CONWAY, SC (WBTW) – It’s an idea that could send flood water away from places like Conway and into the Atlantic Ocean: a dry canal.
It’s far from a new plan, as it’s been kicked around since the 1930s, but Horry County council wants to revive the proposal for a dry canal.
The county estimates about two thousand homes were damaged by floods after Hurricane Florence.
That’s caused some lawmakers to revisit the proposed dry canal from the Waccamaw River to the ocean.
“The massive amount of water that we got that came down through North Carolina, it’s brought the idea back up again,” said Horry County council chair Mark Lazarus.

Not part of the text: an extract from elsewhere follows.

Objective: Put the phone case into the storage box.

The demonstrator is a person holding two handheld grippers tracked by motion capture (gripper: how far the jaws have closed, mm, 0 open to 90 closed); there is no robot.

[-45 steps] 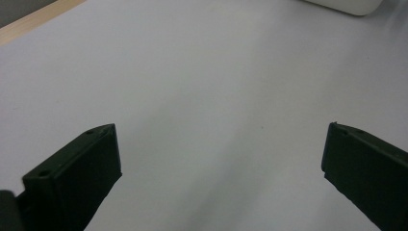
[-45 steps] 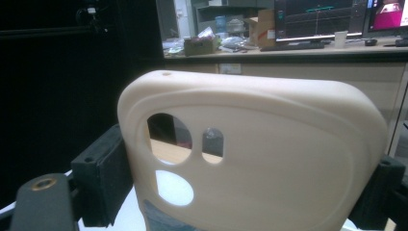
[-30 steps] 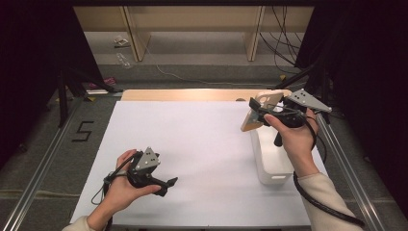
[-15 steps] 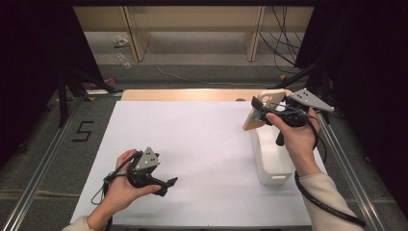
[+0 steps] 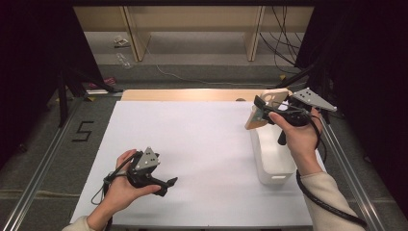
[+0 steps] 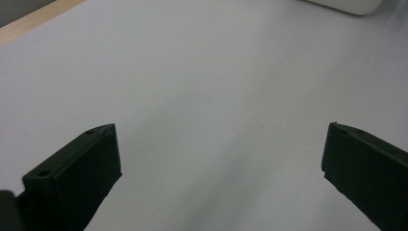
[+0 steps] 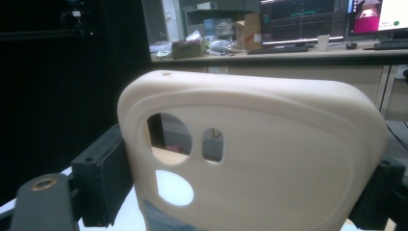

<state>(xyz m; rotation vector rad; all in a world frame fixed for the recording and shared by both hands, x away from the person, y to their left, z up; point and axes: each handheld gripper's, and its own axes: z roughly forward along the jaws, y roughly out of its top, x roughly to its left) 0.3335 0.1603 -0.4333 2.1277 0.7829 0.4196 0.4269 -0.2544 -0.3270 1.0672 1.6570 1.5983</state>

It’s called a flood reduction diversion canal. and it’s been proposed several times, including after Hurricane Floyd in 1999. The Army Corps of Engineers studied it in 2009, but it stalled due to environmental concerns.
County council voted Tuesday to ask South Carolina’s members of Congress to revisit that study.

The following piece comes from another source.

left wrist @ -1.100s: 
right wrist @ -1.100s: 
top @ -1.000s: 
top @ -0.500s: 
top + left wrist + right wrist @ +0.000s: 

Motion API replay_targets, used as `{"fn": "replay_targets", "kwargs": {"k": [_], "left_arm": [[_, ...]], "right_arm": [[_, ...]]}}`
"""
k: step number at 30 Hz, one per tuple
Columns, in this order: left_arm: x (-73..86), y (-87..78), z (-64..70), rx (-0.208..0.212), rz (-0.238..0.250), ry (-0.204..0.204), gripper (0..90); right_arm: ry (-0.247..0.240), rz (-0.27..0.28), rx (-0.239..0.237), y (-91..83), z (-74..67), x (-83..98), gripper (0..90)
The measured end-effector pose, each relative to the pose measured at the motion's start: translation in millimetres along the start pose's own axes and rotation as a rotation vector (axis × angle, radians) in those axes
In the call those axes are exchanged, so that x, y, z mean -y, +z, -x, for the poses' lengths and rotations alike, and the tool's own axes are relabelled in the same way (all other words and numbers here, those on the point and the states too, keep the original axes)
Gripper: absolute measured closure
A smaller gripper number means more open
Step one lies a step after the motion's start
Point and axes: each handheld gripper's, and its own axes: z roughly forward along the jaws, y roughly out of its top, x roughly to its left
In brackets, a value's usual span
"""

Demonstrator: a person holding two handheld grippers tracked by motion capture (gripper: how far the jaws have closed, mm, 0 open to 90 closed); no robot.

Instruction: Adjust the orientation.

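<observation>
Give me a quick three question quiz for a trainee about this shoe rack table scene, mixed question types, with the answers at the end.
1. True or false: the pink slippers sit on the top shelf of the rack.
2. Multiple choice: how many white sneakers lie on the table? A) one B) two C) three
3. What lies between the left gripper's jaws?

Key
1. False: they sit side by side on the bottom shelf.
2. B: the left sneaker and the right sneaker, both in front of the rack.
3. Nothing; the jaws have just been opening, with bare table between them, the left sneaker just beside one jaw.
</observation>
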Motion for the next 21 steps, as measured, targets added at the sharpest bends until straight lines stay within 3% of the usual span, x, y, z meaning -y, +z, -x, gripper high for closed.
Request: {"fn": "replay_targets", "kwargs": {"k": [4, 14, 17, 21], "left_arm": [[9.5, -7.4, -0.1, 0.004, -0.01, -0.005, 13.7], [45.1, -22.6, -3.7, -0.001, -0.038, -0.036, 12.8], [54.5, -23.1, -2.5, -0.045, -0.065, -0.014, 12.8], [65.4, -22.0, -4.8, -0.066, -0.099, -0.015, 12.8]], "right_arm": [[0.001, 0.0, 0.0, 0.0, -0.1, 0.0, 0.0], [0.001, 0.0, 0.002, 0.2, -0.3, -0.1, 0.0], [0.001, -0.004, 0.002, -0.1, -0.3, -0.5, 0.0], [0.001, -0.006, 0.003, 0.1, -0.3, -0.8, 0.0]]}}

“It’ll get a look anyway and, hopefully, the Corps of Engineers will study it,” Lazarus said. “They’ve got some of the best engineers in the world, so hopefully we can get some resolve to it.”
The 2009 plan lists two options for a canal about 150 feet wide and 18 feet deep. Both would end near the Little River Inlet, where Mullet Creek drains into the Intracoastal Waterway.
The canal could begin in Brunswick County and some lawmakers say it’s important to work with North Carolina.
“The timing is probably pretty good,” said Lazarus. “They just went through their own disaster from Brunswick County, all the way up into the Wilmington area. So we’ll sit down and see what we can come up with.”
The 2009 study also said the project would cost more than $118 million, including construction, buying land and other studies associated with building the canal.